Siang ini, Aminah sudah bersiap untuk menemui sahabatnya sekaligus calon besannya yaitu Wiwik. Wanita tambun itu berkali-kali memerhatikan wajah dan penampilannya lewat pantulan cermin besar yang ada di dalam kamarnya. Ia ingin memastikan jika penampilannya sudah sempurna dan cantik, sebab calon besannya itu adalah seorang wanita yang sangat perfectsionis.

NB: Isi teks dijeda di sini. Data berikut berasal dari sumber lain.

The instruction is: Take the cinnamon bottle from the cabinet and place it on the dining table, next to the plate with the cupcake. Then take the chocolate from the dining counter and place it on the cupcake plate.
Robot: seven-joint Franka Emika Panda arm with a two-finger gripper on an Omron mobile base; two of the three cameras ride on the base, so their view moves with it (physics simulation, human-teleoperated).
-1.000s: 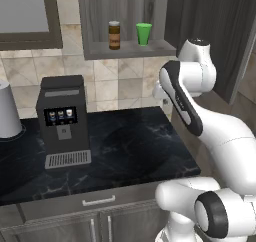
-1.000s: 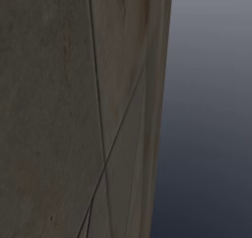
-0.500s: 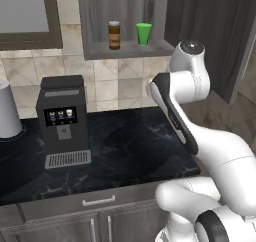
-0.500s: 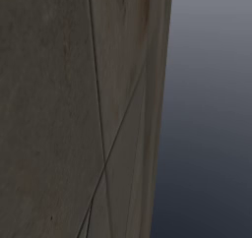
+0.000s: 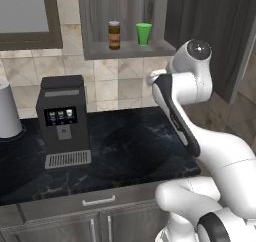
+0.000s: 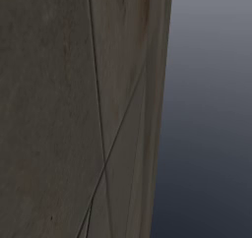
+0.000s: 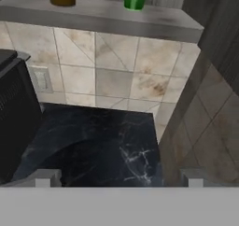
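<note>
The gripper (image 7: 119, 178) stands with its two fingertips (image 7: 46, 177) spread wide at the bottom corners of the hand view, nothing between them but the black worktop (image 7: 107, 145) and the tiled wall beyond. In the left base view the hand itself is tucked behind the white forearm, so the spread is read from the hand camera alone.

Outward from there: the worktop runs left to a black coffee machine (image 5: 62, 121), whose front carries three small lit buttons (too small to read, no brand or lettering legible). Far left of it a pale grey vessel (image 5: 9, 111) stands on the same top.

Above the tiles is the cabinet (image 5: 130, 48), its open shelf niche holding the cinnamon bottle (image 5: 114, 35) on the left and a green cup (image 5: 144, 34) just right of it, apart and both upright. The bottle has a tan label band, but no writing can be made out on it. In the hand view the bottle's base shows at the top edge, well above and left of the fingers.

Judging from this, the task has barely begun: the bottle is untouched on its shelf, and every later step, carrying it to the table and moving the chocolate, remains.
</note>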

“Sudahlah itu, Ma. Sudah cantiknya kau itu. lama-lama kau berdiri di sana, muntah nanti cermin itu,” gumam Edo yang terus memerhatikan istrinya yang sudah setengah jam lebih menatap dirinya di sana.
“Mamah harus memastikan tidak ada yang salah, Pah.” Aminah beranjak dari cermin dan duduk di tepi ranjang di samping suaminya, “Bu Wiwik itu orangnya perfectsionis.”

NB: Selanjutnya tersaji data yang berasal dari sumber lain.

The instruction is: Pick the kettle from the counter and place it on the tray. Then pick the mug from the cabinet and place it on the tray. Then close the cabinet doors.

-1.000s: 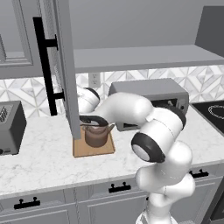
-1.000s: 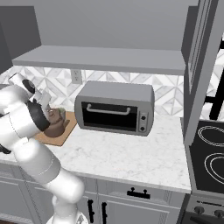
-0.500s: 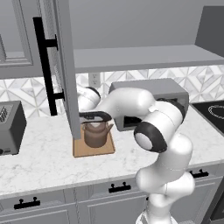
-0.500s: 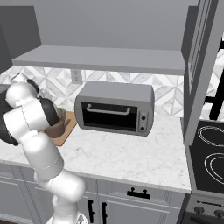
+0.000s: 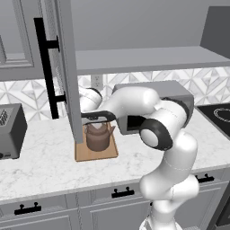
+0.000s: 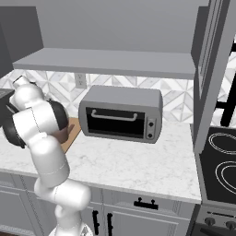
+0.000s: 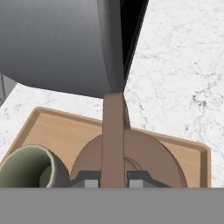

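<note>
1 kettle (image 5: 98,137), 1 mug (image 7: 27,168), 1 tray (image 7: 52,131)

Two cameras sit behind the arm, left and right, both looking forward and down over the desk (image 5: 40,166); they share the tray (image 5: 96,152) and oven (image 6: 120,113). A third rides the hand, looking close down onto the kettle (image 7: 127,153) and tray.
</note>
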### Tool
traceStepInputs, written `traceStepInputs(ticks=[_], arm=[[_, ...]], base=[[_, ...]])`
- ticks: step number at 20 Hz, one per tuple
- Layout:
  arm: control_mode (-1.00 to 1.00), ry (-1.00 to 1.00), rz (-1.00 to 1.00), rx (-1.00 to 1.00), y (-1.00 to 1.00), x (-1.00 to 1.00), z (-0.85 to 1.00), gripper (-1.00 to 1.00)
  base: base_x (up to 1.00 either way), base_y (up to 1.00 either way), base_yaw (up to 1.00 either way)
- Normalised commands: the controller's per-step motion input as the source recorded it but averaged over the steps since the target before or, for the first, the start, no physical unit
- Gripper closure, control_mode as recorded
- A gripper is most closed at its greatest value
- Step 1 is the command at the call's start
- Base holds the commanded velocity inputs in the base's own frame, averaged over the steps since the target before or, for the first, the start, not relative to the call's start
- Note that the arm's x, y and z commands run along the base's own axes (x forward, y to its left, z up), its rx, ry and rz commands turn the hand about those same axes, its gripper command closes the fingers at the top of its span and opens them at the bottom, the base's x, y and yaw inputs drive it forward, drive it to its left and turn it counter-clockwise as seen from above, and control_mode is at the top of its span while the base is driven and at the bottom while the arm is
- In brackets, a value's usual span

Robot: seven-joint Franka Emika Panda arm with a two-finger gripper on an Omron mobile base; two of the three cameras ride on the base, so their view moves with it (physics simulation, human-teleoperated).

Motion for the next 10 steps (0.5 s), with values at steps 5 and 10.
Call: traceStepInputs(ticks=[5, 10], arm=[[-1.00, -0.05, 0.00, 0.02, -0.03, 0.00, -0.26, -1.00], [-1.00, -0.05, 0.00, 0.04, -0.10, 0.00, -0.19, -1.00]], base=[[0.00, 0.00, 0.00], [0.00, 0.00, 0.00]])
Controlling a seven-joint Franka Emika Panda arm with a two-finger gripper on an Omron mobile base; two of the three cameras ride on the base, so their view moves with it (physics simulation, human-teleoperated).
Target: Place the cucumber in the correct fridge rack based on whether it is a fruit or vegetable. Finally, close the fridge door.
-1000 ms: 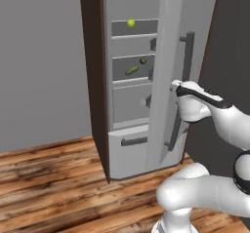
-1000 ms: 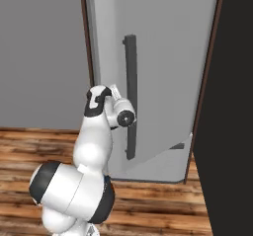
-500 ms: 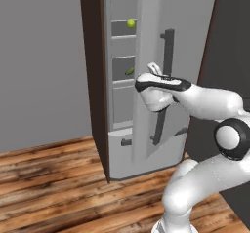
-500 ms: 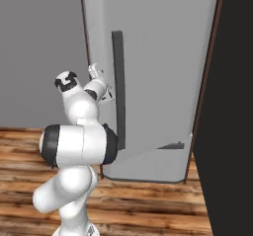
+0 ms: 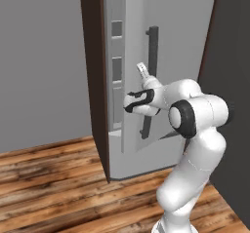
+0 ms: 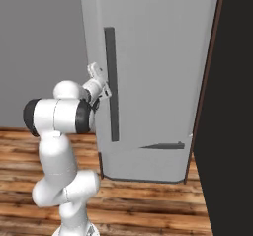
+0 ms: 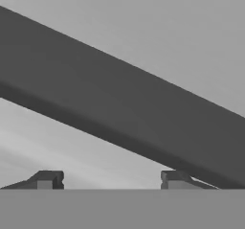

“Iya, tahunya aku. Tapi kau berlebihan sekali. Sudah setengah jam kulihat kau memutar-mutar badanmu di depan cermin itu. Sama sajanya bentuknya,” gumam Edo seraya menonton film komedi dari layar ponselnya.
“Papah ini, bisanya matahin semangat mamah saja. Ayoklah kita berangkat sekarang. Jangan sampai bu Wiwik menunggu lama.” Aminah pun menarik lengan suaminya dengan kuat. Edo yang tengah asyik menonton, terkejut dan terpental jatuh ke lantai.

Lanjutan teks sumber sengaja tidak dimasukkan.